I don't honestly know how anyone can believe that Dice Pools are a "lighter" system than straightforward checks.
Now, I understand that certain people have certain types of brains, and others have other kinds of brains, and that certain brains may be more predisposed toward the more linear mechanics of a straight die + rank vs. difficutly or even simpler percentage or roll under check; whereas other brains are more connected to the concrete visual characteristic of rolling lots of dice.
But there are ways to address that which do not involve the complexities of the typical dice pool system. Whatever they might gain in terms of mathematical simplicity (which usually isn't that much anyways) they lose in terms of the complications and time involved in a typical die pool system. Its certainly not condusive to the system "just fading into the background".
The best dice pool system, and the only one that isn't really a hassle to play, is one where you roll a number of dice (either set or variably modified by the action/skills etc) against a flexible target number (difficulty) and then only consider the highest die rolled. Optionally, you can have a high roll "explode" (re-roll and add to the original value). This is easy enough, because you are only considering the highest die, the others can be totally ignored.

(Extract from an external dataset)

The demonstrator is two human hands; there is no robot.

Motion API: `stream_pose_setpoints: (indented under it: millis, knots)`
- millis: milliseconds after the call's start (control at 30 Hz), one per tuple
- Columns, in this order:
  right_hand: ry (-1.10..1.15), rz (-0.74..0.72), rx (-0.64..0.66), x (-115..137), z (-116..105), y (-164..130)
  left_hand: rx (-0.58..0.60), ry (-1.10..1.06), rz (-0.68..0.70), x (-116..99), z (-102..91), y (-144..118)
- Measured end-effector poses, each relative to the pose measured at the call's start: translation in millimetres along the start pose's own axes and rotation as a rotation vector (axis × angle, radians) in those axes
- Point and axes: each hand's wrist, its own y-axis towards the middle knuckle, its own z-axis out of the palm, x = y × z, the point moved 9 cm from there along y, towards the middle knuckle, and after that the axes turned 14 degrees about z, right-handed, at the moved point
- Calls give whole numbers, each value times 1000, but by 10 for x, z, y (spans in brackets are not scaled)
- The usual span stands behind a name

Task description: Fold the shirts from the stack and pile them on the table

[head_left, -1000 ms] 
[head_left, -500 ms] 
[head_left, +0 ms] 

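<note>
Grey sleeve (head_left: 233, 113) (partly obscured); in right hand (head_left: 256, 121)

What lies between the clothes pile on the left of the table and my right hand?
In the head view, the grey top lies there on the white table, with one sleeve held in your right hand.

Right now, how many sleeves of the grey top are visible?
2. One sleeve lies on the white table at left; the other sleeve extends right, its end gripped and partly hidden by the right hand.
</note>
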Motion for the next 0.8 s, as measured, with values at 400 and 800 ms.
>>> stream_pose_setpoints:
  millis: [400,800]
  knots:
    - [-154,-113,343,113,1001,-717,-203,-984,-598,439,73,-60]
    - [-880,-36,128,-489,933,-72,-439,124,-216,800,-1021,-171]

But very few die pool systems work that way. Octane is the only one I can think of offhand.
There are some, like Over the Edge or the D6 system, that work with a pool of dice, where you add the whole pool together and compare it to a difficulty. This kind of system is alright, as long as you don't end up having pools of too many dice, where adding becomes a serious hassle (this and other reasons cause the D6 system to suck ass).
But the default systems most people think of when they think "dice pool" are the WoD or Shadowrun style of dice pools; where you have a fixed or variable difficulty, roll the pool and then have to count up the number of "successes" (dice that overshot the difficulty) to determine a "degree of success". This essentially creates two different difficulty thresholds, the original difficulty number, and the number of successes. This essentially means you're figuring out two mechanics, which takes twice the time.
What really baffles me in all this is that recently both WW and Fanpro have thought to "simplify" their mechanics. But how have they done this? By replacing a variable difficulty
number with a fixed difficulty number.
This is the least useful "fix" imagineable. Its the kind of thing I would expect from WW, but it disappoints me that Fanpro is going that way with it, and there appears to be some truth to the claims some have made on Dumpshock that Fanpro is "imitating" the WW concept. I certainly can't believe the Fanpro boys just thought of the very same "fix" (which is hardly a fix at all) in a total vacuum.
This fix won't really be doing much to streamline the complexity of the system. You still have to check the difficulty, you still have to count successes. While having a fixed difficulty number is something of an improvement, it would have been a vastly greater improvement to get rid of the idea of "counting successes".
Have a mechanic where you have a variable difficulty, but ONE success is enough to succeed, always.
You want to make it a harder test? Raise the Difficulty.
Want to be able to judge whether something succeeds just a little or by a lot? Compare the single result to the difficulty; the higher it was, the better you succeed.
This is what seems to be the smoothest way to handle a die pool mechanic.
So why doesn't anyone have the guts to do it?